TITLE=QPI Allows in vitro Drug Screening of Triple Negative Breast Cancer PDX Tumors and Fine Needle Biopsies

JOURNAL=Frontiers in Physics

VOLUME=Volume 7 - 2019

YEAR=2019

URL=https://www.frontiersin.org/journals/physics/articles/10.3389/fphy.2019.00158

DOI=10.3389/fphy.2019.00158

ISSN=2296-424X

ABSTRACT=The development of resistance to initially successful cancer therapies is a major cause of the morbidity and mortality associated with cancer. Identifying evolving resistance at an early stage could inform clinical decision making to adapt therapies before resistant cancer cell phenotypes have become clonally dominant or metastasized. This goal of early detection has prompted heavy investments in liquid biopsy, organoid, and high-throughput screening methodologies. Recently, High-Speed Live-Cell Interferometry (HSLCI), a quantitative phase imaging (QPI) methodology, was shown to predict triple-negative breast cancer (TNBC) patient-derived xenograft (PDX) sensitivity to carboplatin only 40 hours after tumor removal from a mouse.  Before HSLCI can be tested in the clinic, it must be adapted for minimally invasive sample acquisition techniques, throughput must be increased to enhance drug screening capacity, and, like any screening method, protocols must be adjusted to reflect drug-specific effects.
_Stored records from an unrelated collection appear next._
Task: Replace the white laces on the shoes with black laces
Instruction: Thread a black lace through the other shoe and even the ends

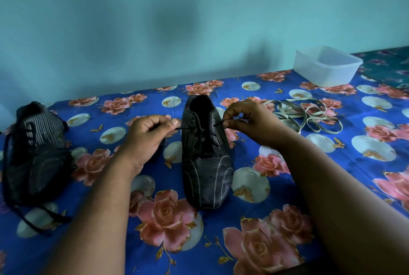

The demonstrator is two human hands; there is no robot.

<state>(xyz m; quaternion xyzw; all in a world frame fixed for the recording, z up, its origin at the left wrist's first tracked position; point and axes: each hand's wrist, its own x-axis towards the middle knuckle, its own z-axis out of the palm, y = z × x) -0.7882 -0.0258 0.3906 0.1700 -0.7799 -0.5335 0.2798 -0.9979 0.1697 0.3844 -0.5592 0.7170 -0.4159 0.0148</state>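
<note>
- A blue floral bedsheet [276,186], printed with pink roses and pale discs, is covering the whole work surface and meeting a plain teal wall [155,20] at the back.
- A black football boot [207,175] with thin pale stripes is lying in the middle of the sheet, toe pointing toward the person and heel opening toward the wall; no brand name or writing is showing on it.
- A second boot [37,153] of the same pattern is lying at the far left, well apart from the first, with dark laces already crossing its eyelets and a loose dark lace tail [44,219] trailing across the sheet in front of it.
- A clear plastic container [327,65] is sitting open at the back right, near the wall; no label is showing on it.
- The left hand [146,139] is hovering just left of the middle boot, fingers curled, thumb and forefinger pinching one end of the black lace [203,129].
- The right hand [250,119] is hovering at the boot's right upper eyelets, fingers curled, pinching the other end of that lace.
- The black lace is running taut between the two hands across the boot's upper eyelets, with more crossings threading down toward the toe.
- The white laces [309,115] are lying in a loose tangle on the sheet, just right of the right hand and in front of the container.
</note>
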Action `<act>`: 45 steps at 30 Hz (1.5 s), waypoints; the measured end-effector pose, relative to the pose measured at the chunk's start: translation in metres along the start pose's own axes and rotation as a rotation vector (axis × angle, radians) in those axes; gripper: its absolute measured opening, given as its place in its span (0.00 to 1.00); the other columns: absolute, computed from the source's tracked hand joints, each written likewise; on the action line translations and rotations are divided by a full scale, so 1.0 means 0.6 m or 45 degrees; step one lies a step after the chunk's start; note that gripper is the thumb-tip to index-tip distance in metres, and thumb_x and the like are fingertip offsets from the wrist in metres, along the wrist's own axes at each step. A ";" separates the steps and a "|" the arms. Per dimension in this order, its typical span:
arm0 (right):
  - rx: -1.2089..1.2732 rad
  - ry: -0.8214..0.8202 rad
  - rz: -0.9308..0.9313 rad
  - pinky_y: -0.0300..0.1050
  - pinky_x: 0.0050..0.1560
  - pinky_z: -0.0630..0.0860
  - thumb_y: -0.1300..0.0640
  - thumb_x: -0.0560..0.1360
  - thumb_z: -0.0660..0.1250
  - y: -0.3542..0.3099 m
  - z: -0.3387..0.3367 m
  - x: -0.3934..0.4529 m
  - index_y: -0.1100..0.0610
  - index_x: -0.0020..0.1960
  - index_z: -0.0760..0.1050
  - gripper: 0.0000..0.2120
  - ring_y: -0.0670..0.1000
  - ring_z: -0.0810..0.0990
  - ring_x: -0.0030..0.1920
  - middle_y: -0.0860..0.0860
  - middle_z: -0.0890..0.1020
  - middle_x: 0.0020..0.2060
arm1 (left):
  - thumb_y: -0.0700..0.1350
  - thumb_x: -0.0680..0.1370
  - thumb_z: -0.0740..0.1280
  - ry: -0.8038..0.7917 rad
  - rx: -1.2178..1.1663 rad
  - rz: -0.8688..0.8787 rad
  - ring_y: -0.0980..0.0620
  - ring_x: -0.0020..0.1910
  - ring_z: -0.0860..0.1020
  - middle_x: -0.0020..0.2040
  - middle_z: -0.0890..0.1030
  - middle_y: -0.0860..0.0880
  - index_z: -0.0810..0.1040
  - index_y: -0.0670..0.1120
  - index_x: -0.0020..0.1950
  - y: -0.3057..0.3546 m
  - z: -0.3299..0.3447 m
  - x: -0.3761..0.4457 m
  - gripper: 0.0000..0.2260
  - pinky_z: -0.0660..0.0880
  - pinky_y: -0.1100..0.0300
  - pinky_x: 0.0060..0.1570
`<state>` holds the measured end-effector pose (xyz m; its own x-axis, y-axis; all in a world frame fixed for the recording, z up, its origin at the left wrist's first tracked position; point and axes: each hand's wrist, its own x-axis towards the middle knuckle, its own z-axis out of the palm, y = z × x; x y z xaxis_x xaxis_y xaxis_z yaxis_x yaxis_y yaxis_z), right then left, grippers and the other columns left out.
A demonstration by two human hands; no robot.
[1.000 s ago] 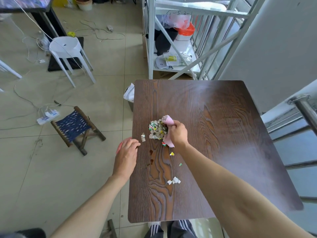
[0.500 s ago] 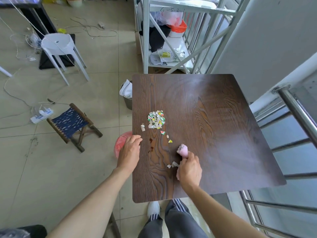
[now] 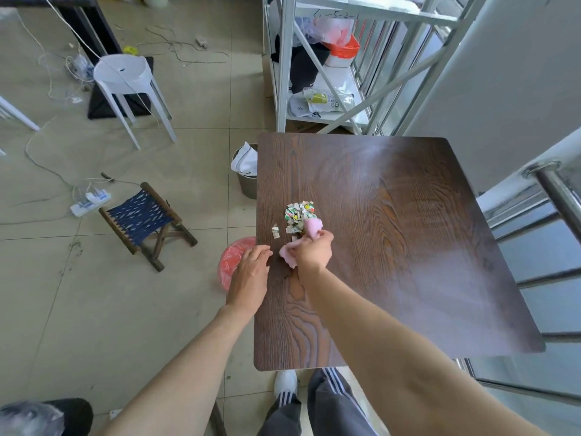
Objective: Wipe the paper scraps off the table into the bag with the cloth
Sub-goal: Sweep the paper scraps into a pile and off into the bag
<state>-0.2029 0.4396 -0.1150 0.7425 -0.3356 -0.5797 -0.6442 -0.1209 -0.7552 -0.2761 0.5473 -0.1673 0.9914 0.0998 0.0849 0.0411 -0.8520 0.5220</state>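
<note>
Paper scraps, small white and multicoloured [image 3: 298,215], heaped on dark wood-grain desk [image 3: 393,231], touching crumpled pink cloth [image 3: 309,229] clenched in right hand [image 3: 312,253]. Left hand [image 3: 250,276], fingers curled, rests on desk edge above red plastic bag [image 3: 232,262].

Single head-worn view, looking steeply down and forward over the dark wooden surface [image 3: 393,247] from its near edge, close, floor alongside left.

White plastic stool [image 3: 125,77], folding stool with blue woven seat [image 3: 143,215], white metal shelving [image 3: 314,58], power strip [image 3: 89,201]
</note>
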 end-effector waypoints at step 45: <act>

To overcome these barriers, the system’s hardware was redesigned to increase throughput six-fold and enable the simultaneous screening of multiple therapeutics, and experiments were expanded to include several new classes of drugs.  Additionally, the updated system was then incorporated into fine needle biopsy-compatible protocols that were developed for HSLCI and yielded data concordant with recently-published in vivo screens.